A potential client contacted me a while back and was inquiring about my framework (well, thanks for asking, of course, you can check it out in my new book!). If you’ve read much of my stuff, you may know that, once you ground your CX strategy in your Brand Promise, the three moving operational parts of your Office of the Customer should be Insights, Process Engineering, and building a strong CX Culture.
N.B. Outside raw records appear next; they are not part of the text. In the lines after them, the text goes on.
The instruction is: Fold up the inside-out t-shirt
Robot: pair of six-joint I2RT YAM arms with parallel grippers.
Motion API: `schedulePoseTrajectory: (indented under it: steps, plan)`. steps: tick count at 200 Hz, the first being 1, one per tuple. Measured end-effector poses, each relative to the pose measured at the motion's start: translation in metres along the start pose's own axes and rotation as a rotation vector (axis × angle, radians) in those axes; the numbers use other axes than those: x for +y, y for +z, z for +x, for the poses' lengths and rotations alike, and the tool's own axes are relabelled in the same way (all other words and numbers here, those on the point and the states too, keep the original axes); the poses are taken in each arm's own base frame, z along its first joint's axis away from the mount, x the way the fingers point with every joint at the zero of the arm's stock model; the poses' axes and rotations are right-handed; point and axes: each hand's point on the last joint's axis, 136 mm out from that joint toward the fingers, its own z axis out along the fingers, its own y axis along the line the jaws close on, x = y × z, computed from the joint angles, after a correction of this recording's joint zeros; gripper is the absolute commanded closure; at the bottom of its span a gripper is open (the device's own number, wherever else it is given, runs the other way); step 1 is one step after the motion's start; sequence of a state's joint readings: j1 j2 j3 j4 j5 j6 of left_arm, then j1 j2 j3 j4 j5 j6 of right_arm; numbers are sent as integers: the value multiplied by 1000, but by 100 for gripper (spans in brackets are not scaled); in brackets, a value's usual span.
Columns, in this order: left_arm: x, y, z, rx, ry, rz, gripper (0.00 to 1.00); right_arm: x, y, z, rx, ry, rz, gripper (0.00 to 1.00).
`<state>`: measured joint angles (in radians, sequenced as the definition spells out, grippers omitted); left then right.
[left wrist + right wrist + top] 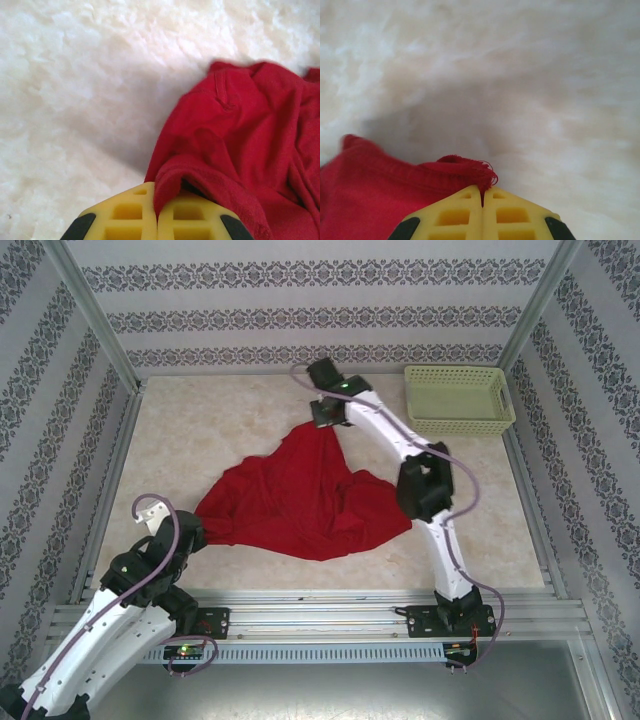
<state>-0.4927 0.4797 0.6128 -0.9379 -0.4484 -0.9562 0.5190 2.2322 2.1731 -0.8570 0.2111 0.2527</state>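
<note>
No fold was visible yet. The shirt (300,502) lay as a rumpled, roughly three-cornered heap on the table (200,430), well apart from the basket (460,425), toward the near-left of it. My read: this was the very start, just corners being pinched so the cloth could be spread. Flattening, maybe turning it right side out, and every fold were all left to do. The right gripper (482,200) was clenched on a frayed hem edge. From above, the right gripper (326,418) sat at the shirt tip nearest the basket, with the cloth drawn up to a point there. The left gripper (156,212) was clamped on a bunched fold of red cloth. From above, the left gripper (197,528) sat at the shirt corner farthest from the basket. A stitched seam (220,93) showed on the cloth by that grip; whether that meant inside-out I could not tell. No sleeves or neck trim could be picked out in the heap. The basket itself stood in the far-right corner, not touching the shirt and not in the way. The likelier snags, as I judged them: the right arm's elbow (425,490) hung over the shirt's basket-side edge, and heavy wrinkles ran through the middle, so a pull from two corners might only stretch the bunch rather than flatten it.
</note>
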Motion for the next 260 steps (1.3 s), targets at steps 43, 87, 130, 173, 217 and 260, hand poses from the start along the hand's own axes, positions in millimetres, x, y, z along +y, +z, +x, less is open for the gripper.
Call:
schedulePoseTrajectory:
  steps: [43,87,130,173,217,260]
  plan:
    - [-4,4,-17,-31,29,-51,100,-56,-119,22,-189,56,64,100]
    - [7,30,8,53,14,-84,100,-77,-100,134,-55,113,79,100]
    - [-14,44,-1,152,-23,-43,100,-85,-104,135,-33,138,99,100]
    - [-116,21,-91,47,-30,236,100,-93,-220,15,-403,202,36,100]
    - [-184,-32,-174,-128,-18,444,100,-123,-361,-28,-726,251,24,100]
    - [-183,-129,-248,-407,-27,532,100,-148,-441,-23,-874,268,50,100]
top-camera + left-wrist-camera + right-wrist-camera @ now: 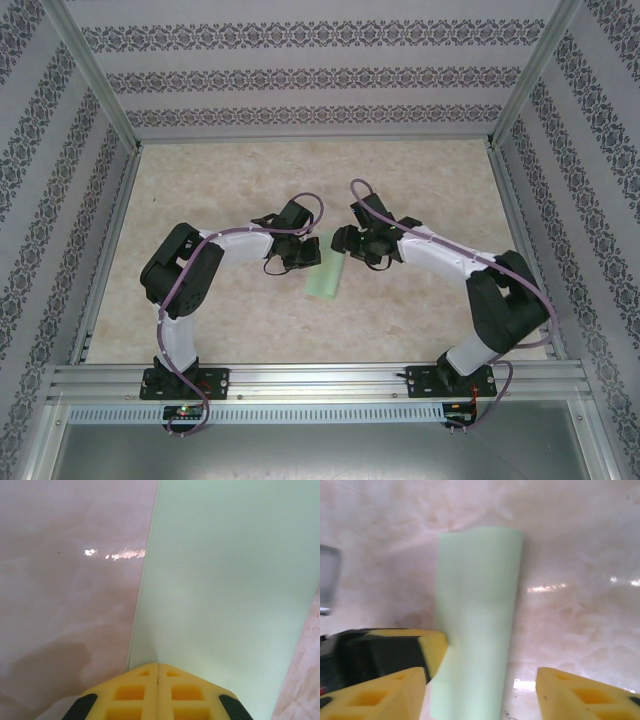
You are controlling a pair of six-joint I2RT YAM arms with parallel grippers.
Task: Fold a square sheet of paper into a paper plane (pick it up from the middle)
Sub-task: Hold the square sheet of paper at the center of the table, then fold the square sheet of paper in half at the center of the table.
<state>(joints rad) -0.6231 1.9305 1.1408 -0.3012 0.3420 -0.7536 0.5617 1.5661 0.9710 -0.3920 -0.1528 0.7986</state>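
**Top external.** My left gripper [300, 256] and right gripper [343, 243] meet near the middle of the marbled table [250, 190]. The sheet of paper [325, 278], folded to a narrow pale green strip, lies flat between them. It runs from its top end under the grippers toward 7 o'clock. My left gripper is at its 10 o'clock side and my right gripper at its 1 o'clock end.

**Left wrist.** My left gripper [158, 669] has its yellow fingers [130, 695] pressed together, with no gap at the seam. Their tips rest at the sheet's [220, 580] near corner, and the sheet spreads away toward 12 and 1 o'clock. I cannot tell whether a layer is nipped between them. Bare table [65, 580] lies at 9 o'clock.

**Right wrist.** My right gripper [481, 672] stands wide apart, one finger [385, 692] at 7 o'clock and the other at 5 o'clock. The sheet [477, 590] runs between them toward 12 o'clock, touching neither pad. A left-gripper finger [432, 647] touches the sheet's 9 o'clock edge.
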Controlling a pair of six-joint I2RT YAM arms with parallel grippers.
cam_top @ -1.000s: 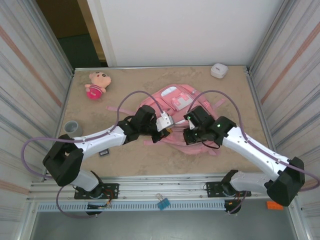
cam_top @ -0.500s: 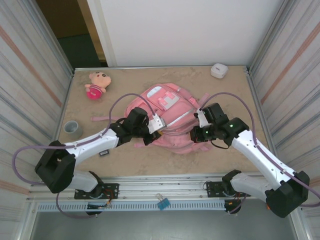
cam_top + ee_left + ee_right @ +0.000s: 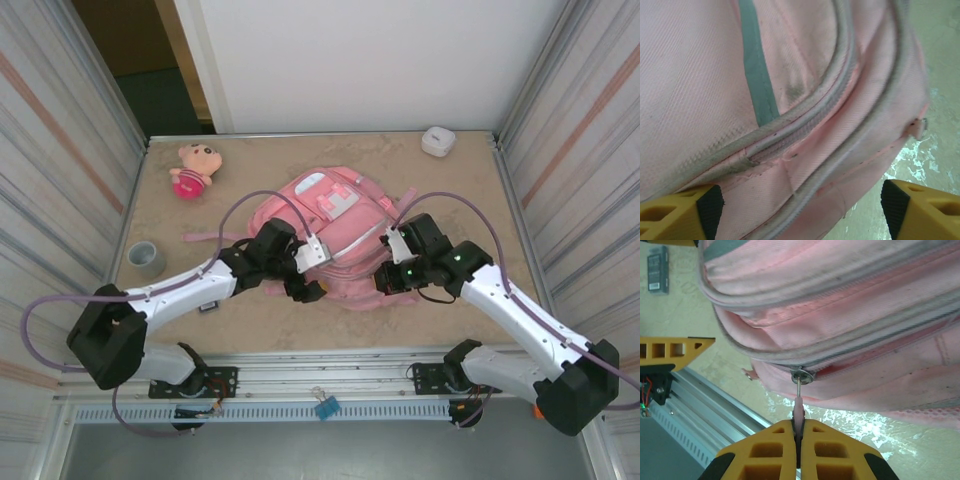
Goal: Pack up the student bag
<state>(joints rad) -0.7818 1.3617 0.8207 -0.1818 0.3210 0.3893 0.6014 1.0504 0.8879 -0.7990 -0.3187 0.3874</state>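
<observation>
Pink cloth takes up the middle of the table (image 3: 480, 200). It is the student bag (image 3: 335, 225), and it lies flat with its front pockets facing up.

The left claw (image 3: 312, 280) has just changed. A second ago it was shut tight at the bag's near left side. Now it is wide open. In the left wrist view its yellow fingers (image 3: 690, 210) stand far apart, and the bag's seams and zip lines run between them. The fingers do not squeeze the cloth, so the left claw has let go.

The right claw (image 3: 797, 432) has not changed. It is still shut, and it pinches the thin pink zip pull (image 3: 799, 407) on the bag's near edge. The pull hangs from a small metal ring on the zip.

The bag has moved too. A second ago it sat bunched up between the two arms. Now it lies a bit farther back and more spread out.

I think this means only one claw holds the bag now. If the right claw tugs the zip, the whole bag may slide along, because nothing holds it still. I cannot tell how far the zip is open.

The pink plush doll (image 3: 192, 168) sits far back on the left, well away from the bag, so the packing looks barely begun.
</observation>
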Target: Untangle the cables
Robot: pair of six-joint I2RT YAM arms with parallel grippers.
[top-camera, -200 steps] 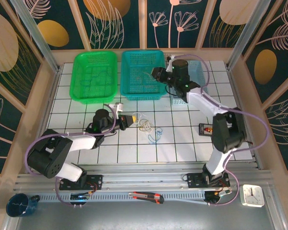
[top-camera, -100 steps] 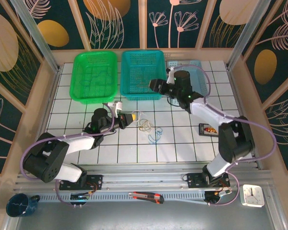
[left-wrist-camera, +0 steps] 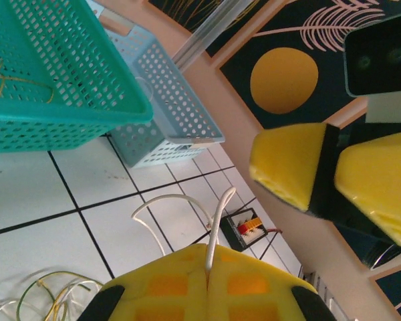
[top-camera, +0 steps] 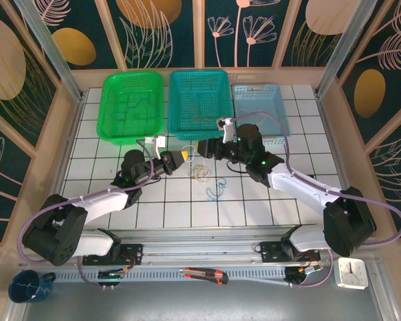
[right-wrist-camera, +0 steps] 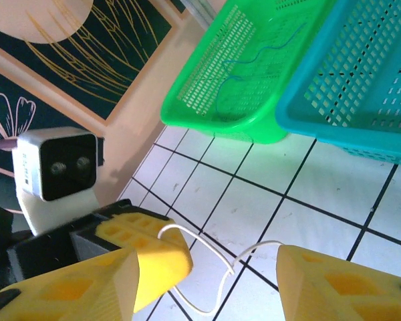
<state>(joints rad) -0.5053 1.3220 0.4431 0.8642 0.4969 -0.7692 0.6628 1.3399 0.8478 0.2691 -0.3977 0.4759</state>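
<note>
Since a second ago the right arm is seen swung away from the teal basket (top-camera: 187, 131) and lowered over the tiled table (top-camera: 107, 194), so that the right gripper (top-camera: 204, 148) is now set nose to nose with the left gripper (top-camera: 182, 158), which itself is carried a little farther from its base. The left gripper's yellow jaws are pressed fully together, and a thin white cable (left-wrist-camera: 218, 217) is pinched between them, rising from the seam and curling over in a loop above the tiles. The right gripper's jaws are held about halfway apart with nothing gripped; in the right wrist view the white cable's loop is seen lying in the gap between them, apart from both pads. Just beside the two grippers, on the table, a loose clump of yellow-tan and green cables (top-camera: 200, 172) is left lying, and a blue cable (top-camera: 216, 192) is looped near it on the side toward the arm bases. A thin blue wire (right-wrist-camera: 254, 57) is seen inside the green basket (top-camera: 120, 93), and a yellowish wire (left-wrist-camera: 17, 83) inside the teal one.
</note>
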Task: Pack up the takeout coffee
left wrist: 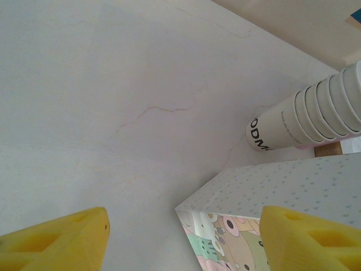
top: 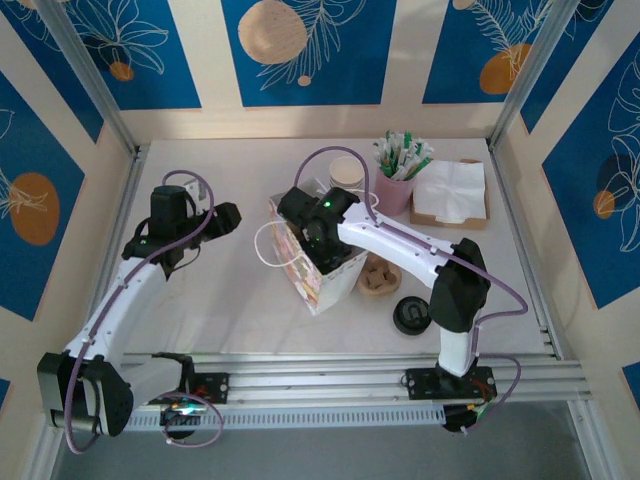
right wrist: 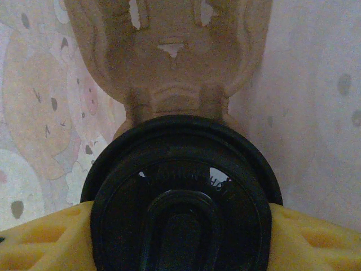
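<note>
The takeout coffee [right wrist: 180, 197] shows from above as a round black lid. My right gripper [right wrist: 180, 240] is shut on it, a yellow finger [right wrist: 45, 240] pressing each side of it. It hangs inside the patterned gift bag [top: 318, 275], over a brown moulded pulp carrier [right wrist: 169, 62] at the bag's bottom. From overhead, my right gripper [top: 326, 238] reaches down into the bag's open top. My left gripper [top: 226, 218] stands open to the left of the bag, nothing between its yellow fingers [left wrist: 56, 243], with the bag's corner [left wrist: 271, 186] just ahead of it.
A loose black lid [top: 411, 315] and a brown pulp holder [top: 379, 275] lie right of the bag. Behind it are a stack of cream cups [top: 347, 172], a pink cup of sachets [top: 398, 185] and a napkin tray [top: 450, 192]. The cup stack [left wrist: 304, 116] lies beyond the bag.
</note>
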Controlling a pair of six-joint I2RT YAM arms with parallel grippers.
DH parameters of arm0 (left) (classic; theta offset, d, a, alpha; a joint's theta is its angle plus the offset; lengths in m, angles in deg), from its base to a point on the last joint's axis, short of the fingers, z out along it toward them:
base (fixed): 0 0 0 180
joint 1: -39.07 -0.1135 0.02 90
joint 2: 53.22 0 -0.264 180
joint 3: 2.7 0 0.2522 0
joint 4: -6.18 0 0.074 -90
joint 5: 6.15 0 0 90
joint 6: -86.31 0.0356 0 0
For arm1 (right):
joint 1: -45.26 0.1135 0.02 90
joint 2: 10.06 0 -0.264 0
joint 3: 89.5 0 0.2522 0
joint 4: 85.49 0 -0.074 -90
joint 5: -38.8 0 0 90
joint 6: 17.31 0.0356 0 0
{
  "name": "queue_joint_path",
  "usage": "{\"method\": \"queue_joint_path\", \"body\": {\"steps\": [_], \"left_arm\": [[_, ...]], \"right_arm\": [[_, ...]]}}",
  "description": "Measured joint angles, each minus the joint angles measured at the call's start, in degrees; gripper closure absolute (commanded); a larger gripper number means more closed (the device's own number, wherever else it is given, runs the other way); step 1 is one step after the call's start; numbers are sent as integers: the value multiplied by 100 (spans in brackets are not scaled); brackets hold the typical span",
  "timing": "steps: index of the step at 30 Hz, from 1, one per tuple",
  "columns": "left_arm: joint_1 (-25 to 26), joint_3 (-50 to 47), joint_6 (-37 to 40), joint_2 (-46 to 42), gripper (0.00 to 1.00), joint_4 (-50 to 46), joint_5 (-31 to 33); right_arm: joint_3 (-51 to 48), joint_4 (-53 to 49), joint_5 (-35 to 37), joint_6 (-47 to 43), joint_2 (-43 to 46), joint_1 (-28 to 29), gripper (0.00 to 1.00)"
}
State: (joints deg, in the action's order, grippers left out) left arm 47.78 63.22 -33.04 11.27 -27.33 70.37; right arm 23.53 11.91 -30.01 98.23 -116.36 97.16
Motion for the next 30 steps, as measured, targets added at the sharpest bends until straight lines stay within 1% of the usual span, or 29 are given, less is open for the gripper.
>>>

Your mileage may vary, but this is a pretty good overall framework and encompasses many of the vital principles and practices of good CX that need to be addressed if you’re going to get CX right: Knowing the purpose for why to do CX in the first place, making it a robust and vibrant, active part of your organization, and seeking Customer insights with curiosity and in a spirit of improvement while supporting your organization in order to help it develop into a truly Customer-centric brand.
This CEO specifically wanted to know how much effort she should expect to have to put into her CX efforts. The company in question didn’t have much experience with a deliberate, dedicated CX function and was interested in investigating what a true Office of the Customer—led by a Chief Customer Officer—would do with itself.
I told her what I tell anybody when they ask: First and foremost, the entire effort needs to be grounded in the company’s Brand Promise. If your purpose for “doing CX” is to drive sales or hit revenue targets, you run the risk of seeing the Customers not as the goal, but rather as a means to an end. I’ve said it before and I’ll keep on saying it: If I have to convince you to put your Customers first by promising that as a result, you’ll hit revenue targets, things are backwards in your priorities.
Anyway, once we’ve got that groundwork established (a non-trivial matter, to be sure), I recommend that the breakdown be something like this:
- 30% Insights
- 50% Process Engineering
- 20% Culture
Now, first of all, this isn’t meant to suggest a breakdown of resources or budget or something you can tangibly measure reliably and with precision. But if you are the Chief Customer Officer, starting from scratch, and you wake up in the morning and spend your entire time thinking about the Office of the Customer and how you’re going to get the job done, this should be about the percentage of the neurons that are firing in your mind attributed to each of these functions (again, that’s after you’ve spent a bunch of your energy getting everybody aligned with Brand Alignment as your purpose).
The Voice of the Customer (or as I prefer to call it, Customer Insights…because VoC often has the connotation of being limited to surveys and/or interviews…the whole point of Insights is, well, the insights, regardless of how you get them) is the beginning, nominally, of your program. The first thing you have to do as you start along your CX journey is to determine, from your Customers’ perspectives, where you’re falling short of your Brand Promise. This is a pretty big lift, takes a lot of energy, curiosity, thought, and analysis. But it’s not even the biggest thing in your CX realm.
That would be Process Engineering. Once you have established (based on listening, collecting, and analyzing the Customer insights) where you’re falling short, the real work begins: fixing it. There is truly no reason to even embark on a CX program (or for that matter, to bother with a Customer Insights program) if its ultimate goal isn’t to correct the problems you find. The largest concern you should have when it comes to executing your CX strategy should be putting your insights into action. It’s astounding to me how revolutionary this seems to some organizations, in light of how fundamental it truly is. You should spend half (at least!) of your mental and organizational energy as a business leader driving and monitoring improvement efforts around your Customers’ experiences.
Finally, there’s CX Culture. Notice it’s the smallest of the proportions, but that’s not because it’s the least important. Far from it, in fact. If you did zero formal VoC work, you could at least prune information and insights about your Brand Promise gaps from members of your own team. Think of your Customer Support or Customer Success teams. Don’t they have loads of insight into what’s bugging your Customers? Of course they do, because they’re on the front lines, helping your Customers every day. If nobody had ever thought to invent a VoC program, they’d still have a trove of information from within their own organizations. Now, cultivating this information requires fostering and nurturing a culture that puts the Customers first. What’s nice (and why it doesn’t necessarily take as much deliberate effort as compared to Insights and PE) is that a good CX culture feeds itself. You can put up banners and hand out t-shirts touting the importance of Customer-centricity. But what really makes the biggest difference is leading by example. When team members see you walking-the-talk by taking thoughtful action based on Customer insights (i.e., doing PE based on Customer Insights), that generates more buy-in than any amount of swag or even recognition. It isn’t that culture is only 20% of the formula…it’s that it takes much less dedicated effort if you’re doing the other two parts with full vigor.
Now, this is meant to be more of a thought experiment. As I said, your mileage may vary and of course, I’m not suggesting a way of actually measuring these proportions. But when someone asks, What should I be thinking about when it comes to getting CX right?, this is what I suggest.